◆ Work required ◆
Copy out the full data exactly as given; pictures should not be included.

◆ Data segment ◆
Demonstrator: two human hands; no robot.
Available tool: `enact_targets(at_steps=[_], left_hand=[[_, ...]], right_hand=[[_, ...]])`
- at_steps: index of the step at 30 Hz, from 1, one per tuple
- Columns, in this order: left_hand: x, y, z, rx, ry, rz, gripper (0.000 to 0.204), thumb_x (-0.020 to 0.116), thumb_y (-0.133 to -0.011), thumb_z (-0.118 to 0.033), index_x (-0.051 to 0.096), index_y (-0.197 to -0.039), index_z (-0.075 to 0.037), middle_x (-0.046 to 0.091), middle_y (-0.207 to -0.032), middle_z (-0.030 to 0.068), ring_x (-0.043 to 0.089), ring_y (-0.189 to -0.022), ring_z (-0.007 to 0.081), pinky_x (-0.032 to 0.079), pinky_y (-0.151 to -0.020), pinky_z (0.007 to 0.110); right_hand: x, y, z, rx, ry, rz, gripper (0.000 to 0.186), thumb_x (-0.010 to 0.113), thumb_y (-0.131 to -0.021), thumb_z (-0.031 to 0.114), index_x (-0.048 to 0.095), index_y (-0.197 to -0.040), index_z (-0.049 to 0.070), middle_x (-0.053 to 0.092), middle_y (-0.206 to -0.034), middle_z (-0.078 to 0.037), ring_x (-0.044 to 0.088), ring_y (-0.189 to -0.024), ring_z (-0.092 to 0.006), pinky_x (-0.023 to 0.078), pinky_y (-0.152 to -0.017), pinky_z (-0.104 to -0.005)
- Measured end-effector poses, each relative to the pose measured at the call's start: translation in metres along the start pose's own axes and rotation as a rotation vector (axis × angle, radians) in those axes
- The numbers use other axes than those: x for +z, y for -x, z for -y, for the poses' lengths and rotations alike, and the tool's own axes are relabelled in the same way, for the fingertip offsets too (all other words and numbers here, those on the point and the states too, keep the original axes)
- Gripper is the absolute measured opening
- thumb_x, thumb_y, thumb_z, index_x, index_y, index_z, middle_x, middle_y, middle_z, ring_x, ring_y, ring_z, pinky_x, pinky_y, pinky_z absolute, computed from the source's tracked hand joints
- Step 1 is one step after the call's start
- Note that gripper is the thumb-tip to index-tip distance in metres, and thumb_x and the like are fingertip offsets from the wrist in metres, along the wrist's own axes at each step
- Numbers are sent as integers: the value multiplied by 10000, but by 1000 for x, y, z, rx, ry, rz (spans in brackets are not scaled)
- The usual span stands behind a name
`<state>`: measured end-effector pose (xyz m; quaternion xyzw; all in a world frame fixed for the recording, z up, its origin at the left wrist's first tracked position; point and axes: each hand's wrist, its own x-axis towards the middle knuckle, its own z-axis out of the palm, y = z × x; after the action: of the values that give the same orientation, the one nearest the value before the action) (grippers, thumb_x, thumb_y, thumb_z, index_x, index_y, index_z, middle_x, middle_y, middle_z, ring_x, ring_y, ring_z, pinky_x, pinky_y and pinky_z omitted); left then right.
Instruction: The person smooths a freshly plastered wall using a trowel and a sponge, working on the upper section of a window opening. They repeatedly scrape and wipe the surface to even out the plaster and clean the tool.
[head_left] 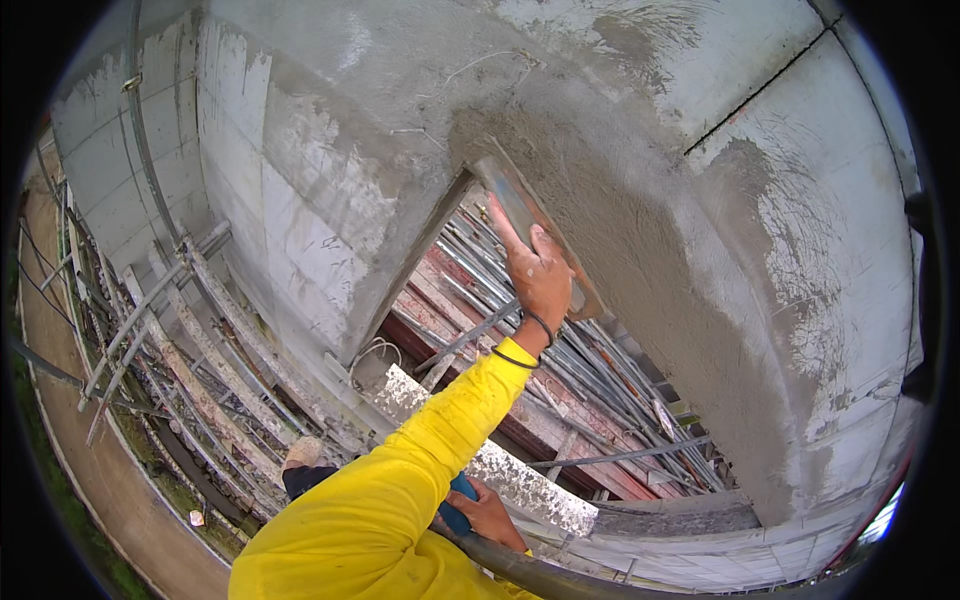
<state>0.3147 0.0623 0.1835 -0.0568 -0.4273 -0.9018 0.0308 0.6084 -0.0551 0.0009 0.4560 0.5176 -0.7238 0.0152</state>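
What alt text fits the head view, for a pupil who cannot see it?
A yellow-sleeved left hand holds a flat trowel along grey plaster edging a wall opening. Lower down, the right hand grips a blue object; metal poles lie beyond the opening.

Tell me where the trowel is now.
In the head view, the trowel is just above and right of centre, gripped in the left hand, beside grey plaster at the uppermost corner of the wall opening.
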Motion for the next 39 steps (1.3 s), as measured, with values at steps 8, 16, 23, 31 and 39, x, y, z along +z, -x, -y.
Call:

◆ Exercise response ◆
Demonstrator: two human hands; no robot.
Available tool: `enact_targets(at_steps=[_], left_hand=[[_, ...]], right_hand=[[_, ...]])`
- at_steps: index of the step at 30 Hz, from 1, one per tuple
- Columns, in this order: left_hand: x, y, z, rx, ry, rz, gripper (0.000 to 0.204), thumb_x (-0.020 to 0.116), thumb_y (-0.133 to -0.011), thumb_z (-0.118 to 0.033), index_x (-0.051 to 0.096), index_y (-0.197 to -0.039), index_z (-0.075 to 0.037), middle_x (-0.046 to 0.091), middle_y (-0.207 to -0.032), middle_z (-0.030 to 0.068), ring_x (-0.043 to 0.089), ring_y (-0.189 to -0.022), ring_z (-0.007 to 0.081), pinky_x (-0.032 to 0.079), pinky_y (-0.151 to -0.020), pinky_z (0.007 to 0.110); right_hand: x, y, z, rx, ry, rz, gripper (0.000 to 0.186), thumb_x (-0.010 to 0.113), thumb_y (-0.131 to -0.021), thumb_z (-0.031 to 0.114), index_x (-0.048 to 0.095), index_y (-0.197 to -0.040), index_z (-0.049 to 0.070), middle_x (-0.053 to 0.092), middle_y (-0.206 to -0.034), middle_z (-0.078 to 0.037), ring_x (-0.044 to 0.088), ring_y (-0.189 to -0.024), ring_z (-0.092 to 0.006), pinky_x (-0.023 to 0.078), pinky_y (-0.152 to -0.017), pinky_z (-0.104 to -0.005)
- Measured end-effector poses, each relative to the pose measured at the call's start: translation in metres along the start pose's own axes and rotation as a rotation vector (axis × angle, radians) in those axes
- The numbers use other axes than those: x for +z, y for -x, z for -y, for the poses' lengths and rotations alike, and the tool's own axes are relabelled in the same way, for the fingertip offsets too (all other words and numbers here, those on the point and the states too, keep the original axes)
- Gripper is the absolute measured opening
- thumb_x, thumb_y, thumb_z, index_x, index_y, index_z, middle_x, middle_y, middle_z, ring_x, ring_y, ring_z, pinky_x, pinky_y, pinky_z absolute, computed from the source's tracked hand joints
- Step 1 is one step after the call's start
- Note that gripper is the thumb-tip to index-tip distance in metres, and thumb_x and the like are fingertip offsets from the wrist in metres, along the wrist's own axes at each step
- Numbers are sent as integers: the value multiplied by 10000, but by 1000 for x, y, z, rx, ry, rz (spans in brackets are not scaled)
- The usual span stands behind a name
`<state>`: measured end-effector pose (xyz m; quaternion xyzw; all in a world frame fixed for the recording, z up, its origin at the left wrist's first tracked position; point and axes: each hand's wrist, its own x-axis towards the middle knuckle, its own z-axis out of the palm, y = z × x; after the action: of the values that give the same orientation, the one nearest the value before the action) (grippers, thumb_x, thumb_y, thumb_z, index_x, index_y, index_z, middle_x, middle_y, middle_z, ring_x, ring_y, ring_z, pinky_x, pinky_y and pinky_z omitted); left then right.
Instruction: The person smooths a freshly plastered wall using a trowel and a sponge, working on the upper section of a window opening. They repeatedly scrape and wipe the surface to even out the plaster and clean the tool.
[head_left] 
<state>0.3147 0.0623 0.1835 -0.0568 -0.4273 -0.9018 0.0308 0.6084 -0.0551 0.0009 0.4560 0.5176 -0.7238 0.0152</state>
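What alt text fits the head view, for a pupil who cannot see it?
A yellow-sleeved left hand holds a flat trowel along grey plaster edging a wall opening. Lower down, the right hand grips a blue object; metal poles lie beyond the opening.

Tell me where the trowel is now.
In the head view, the trowel is just above and right of centre, gripped in the left hand, beside grey plaster at the uppermost corner of the wall opening.
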Motion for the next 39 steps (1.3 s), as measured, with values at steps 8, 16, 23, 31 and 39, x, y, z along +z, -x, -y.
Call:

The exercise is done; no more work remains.